◆ Exercise goal
After reading the data, copy it out in full and exactly.

-- Material provided follows --

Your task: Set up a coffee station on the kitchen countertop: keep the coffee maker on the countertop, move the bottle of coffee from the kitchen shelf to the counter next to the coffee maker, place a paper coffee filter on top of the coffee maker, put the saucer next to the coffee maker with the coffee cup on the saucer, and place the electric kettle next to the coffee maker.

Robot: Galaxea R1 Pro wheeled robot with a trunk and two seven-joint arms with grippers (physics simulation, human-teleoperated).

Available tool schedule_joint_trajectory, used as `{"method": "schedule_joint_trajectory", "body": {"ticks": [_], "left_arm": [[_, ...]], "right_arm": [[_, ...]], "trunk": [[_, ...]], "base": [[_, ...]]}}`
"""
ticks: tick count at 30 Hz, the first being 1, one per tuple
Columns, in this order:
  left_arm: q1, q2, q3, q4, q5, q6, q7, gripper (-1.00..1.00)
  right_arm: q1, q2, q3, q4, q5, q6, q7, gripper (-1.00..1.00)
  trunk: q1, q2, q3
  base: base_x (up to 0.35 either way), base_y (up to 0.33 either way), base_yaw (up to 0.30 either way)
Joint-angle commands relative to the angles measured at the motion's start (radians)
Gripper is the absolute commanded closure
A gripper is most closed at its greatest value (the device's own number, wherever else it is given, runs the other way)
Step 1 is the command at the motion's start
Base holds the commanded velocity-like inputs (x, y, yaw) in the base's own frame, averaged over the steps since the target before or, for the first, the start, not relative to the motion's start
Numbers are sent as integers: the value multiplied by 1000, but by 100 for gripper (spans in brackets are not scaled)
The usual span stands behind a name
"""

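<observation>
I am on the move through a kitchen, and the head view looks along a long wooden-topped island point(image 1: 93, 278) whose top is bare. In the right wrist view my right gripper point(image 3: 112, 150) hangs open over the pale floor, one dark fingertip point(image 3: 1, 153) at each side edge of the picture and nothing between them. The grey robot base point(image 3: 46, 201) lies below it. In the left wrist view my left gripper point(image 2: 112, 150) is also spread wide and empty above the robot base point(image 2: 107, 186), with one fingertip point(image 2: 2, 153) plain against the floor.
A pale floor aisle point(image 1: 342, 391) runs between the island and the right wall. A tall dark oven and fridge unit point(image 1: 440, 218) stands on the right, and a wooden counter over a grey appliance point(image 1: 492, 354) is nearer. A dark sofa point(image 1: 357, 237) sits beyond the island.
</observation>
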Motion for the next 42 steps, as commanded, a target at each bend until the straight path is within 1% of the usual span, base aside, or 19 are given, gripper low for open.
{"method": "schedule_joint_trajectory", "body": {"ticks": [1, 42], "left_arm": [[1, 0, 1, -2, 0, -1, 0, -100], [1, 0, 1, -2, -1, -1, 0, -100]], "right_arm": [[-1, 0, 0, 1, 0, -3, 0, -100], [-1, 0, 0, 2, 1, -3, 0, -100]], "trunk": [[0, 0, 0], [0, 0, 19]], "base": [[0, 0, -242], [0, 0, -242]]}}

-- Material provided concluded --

◆ Exercise result
Your task: Set up a coffee station on the kitchen countertop: keep the coffee maker on the countertop, move the bottle of coffee from the kitchen shelf to the counter next to the coffee maker, place a paper coffee filter on top of the coffee maker, put the saucer next to the coffee maker with the coffee cup on the saucer, and place the electric kettle next to the coffee maker.

Robot: Galaxea R1 Pro wheeled robot with a trunk and two seven-joint arms with grippers (physics simulation, human-teleoperated).

Available tool schedule_joint_trajectory, used as `{"method": "schedule_joint_trajectory", "body": {"ticks": [_], "left_arm": [[_, ...]], "right_arm": [[_, ...]], "trunk": [[_, ...]], "base": [[_, ...]]}}`
"""
ticks: tick count at 30 Hz, the first being 1, one per tuple
Columns, in this order:
  left_arm: q1, q2, q3, q4, q5, q6, q7, gripper (-1.00..1.00)
  right_arm: q1, q2, q3, q4, q5, q6, q7, gripper (-1.00..1.00)
  trunk: q1, q2, q3
  base: base_x (up to 0.35 either way), base_y (up to 0.33 either way), base_yaw (up to 0.30 either way)
Joint-angle commands relative to the angles measured at the motion's start (radians)
Gripper is the absolute commanded closure
A gripper is most closed at its greatest value (the device's own number, wherever else it is given, runs the other way)
Step 1 is the command at the motion's start
Base holds the commanded velocity-like inputs (x, y, yaw) in the base's own frame, averaged over the steps since the target before or, for the first, the start, not relative to the motion's start
Numbers are sent as integers: the value multiplied by 1000, but by 100 for gripper (spans in brackets are not scaled)
The usual span stands behind a name
"""

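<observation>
I am on the move through a kitchen, and the head view looks along a long wooden-topped island point(image 1: 93, 278) whose top is bare. In the right wrist view my right gripper point(image 3: 112, 150) hangs open over the pale floor, one dark fingertip point(image 3: 1, 153) at each side edge of the picture and nothing between them. The grey robot base point(image 3: 46, 201) lies below it. In the left wrist view my left gripper point(image 2: 112, 150) is also spread wide and empty above the robot base point(image 2: 107, 186), with one fingertip point(image 2: 2, 153) plain against the floor.
A pale floor aisle point(image 1: 342, 391) runs between the island and the right wall. A tall dark oven and fridge unit point(image 1: 440, 218) stands on the right, and a wooden counter over a grey appliance point(image 1: 492, 354) is nearer. A dark sofa point(image 1: 357, 237) sits beyond the island.
</observation>
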Motion for the next 42 steps, as commanded, a target at each bend until the straight path is within 1% of the usual span, base aside, or 19 are given, gripper low for open.
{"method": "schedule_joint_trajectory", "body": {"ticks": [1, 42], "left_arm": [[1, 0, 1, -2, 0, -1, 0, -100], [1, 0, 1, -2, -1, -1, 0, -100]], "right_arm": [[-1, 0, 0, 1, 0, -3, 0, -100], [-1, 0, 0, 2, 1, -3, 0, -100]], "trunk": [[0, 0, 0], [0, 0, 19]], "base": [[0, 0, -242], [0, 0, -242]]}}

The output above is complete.